Quando alguém me diz que é "procrastinador", costumo fazer algumas perguntas simples:

  • 🧼 Você deixou de cuidar da sua higiene pessoal?
  • 🐾 Deixou de alimentar o seu pet?
  • 🎯 Deixou de cumprir as metas essenciais do seu dia?
  • Em que momento, exatamente, você parou?

Na maioria das vezes, a resposta é não. A pessoa descobre que o adiamento acontece quase exclusivamente em tarefas secundárias, burocráticas ou de baixo impacto.

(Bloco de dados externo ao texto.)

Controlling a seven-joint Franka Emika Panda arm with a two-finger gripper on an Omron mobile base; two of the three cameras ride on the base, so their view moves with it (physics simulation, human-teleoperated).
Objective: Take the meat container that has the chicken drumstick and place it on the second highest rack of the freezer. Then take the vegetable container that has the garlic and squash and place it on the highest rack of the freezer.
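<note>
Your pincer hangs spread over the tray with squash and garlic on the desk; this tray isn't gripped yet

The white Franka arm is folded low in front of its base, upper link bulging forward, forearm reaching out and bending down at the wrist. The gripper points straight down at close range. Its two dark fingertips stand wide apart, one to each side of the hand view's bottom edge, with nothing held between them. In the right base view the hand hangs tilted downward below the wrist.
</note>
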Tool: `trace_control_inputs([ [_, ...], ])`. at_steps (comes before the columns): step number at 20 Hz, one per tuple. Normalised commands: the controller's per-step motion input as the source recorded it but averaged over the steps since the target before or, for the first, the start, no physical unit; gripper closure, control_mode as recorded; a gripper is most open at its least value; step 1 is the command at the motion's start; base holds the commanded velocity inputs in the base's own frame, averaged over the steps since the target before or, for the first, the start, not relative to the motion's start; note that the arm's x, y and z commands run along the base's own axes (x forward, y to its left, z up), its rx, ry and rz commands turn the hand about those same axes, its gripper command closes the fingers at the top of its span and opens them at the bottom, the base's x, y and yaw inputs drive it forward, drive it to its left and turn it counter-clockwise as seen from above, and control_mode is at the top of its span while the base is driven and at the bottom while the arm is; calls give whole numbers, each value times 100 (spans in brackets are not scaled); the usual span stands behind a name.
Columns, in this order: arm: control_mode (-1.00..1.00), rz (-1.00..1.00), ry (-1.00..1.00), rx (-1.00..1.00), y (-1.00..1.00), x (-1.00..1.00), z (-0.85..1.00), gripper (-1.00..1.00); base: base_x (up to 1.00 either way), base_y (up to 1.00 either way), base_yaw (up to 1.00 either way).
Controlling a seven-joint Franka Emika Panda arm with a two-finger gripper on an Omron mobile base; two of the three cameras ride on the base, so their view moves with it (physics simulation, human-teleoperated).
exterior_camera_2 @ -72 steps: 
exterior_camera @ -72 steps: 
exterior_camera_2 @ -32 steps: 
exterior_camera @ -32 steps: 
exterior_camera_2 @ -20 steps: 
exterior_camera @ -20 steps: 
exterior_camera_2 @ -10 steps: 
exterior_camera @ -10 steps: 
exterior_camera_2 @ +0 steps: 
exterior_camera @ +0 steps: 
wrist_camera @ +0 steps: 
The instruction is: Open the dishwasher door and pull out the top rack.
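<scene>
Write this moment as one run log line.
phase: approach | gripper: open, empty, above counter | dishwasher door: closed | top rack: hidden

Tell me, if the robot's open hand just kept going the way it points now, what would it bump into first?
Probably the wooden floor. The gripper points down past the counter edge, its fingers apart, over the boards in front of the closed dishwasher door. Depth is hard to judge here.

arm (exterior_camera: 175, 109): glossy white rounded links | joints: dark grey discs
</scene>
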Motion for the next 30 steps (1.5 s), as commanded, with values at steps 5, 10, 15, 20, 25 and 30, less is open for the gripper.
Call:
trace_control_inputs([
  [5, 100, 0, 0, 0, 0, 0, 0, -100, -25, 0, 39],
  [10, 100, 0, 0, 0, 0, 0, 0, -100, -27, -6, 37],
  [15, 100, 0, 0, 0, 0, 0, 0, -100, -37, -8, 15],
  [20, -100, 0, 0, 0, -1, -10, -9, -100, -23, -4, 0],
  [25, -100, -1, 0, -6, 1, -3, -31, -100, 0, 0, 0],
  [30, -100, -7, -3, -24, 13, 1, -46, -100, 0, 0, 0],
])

Isso não é procrastinação crônica. É gestão de energia e priorização natural 🔋

O cérebro humano é projetado para economizar recursos. Após um dia inteiro sustentando responsabilidades cruciais, a falta de disposição para organizar uma gaveta ou responder a um e-mail não urgente não é uma falha moral — é fadiga decisória.

O problema é que a cultura da hiperprodutividade nos faz interpretar qualquer pausa ou desinteresse como um defeito a ser corrigido 💡

Nem todo adiamento é um transtorno. Muitas vezes, é apenas o corpo e a mente estabelecendo limites saudáveis diante do que é periférico 🌱

Antes de adotar mais um rótulo, vale a pena investigar: você está realmente procrastinando ou apenas escolhendo onde aplicar a sua energia vital? 🧠✨

Ana Echevenguá

Advogada (OAB/RS 30.723 | OAB/SC 17.413-A)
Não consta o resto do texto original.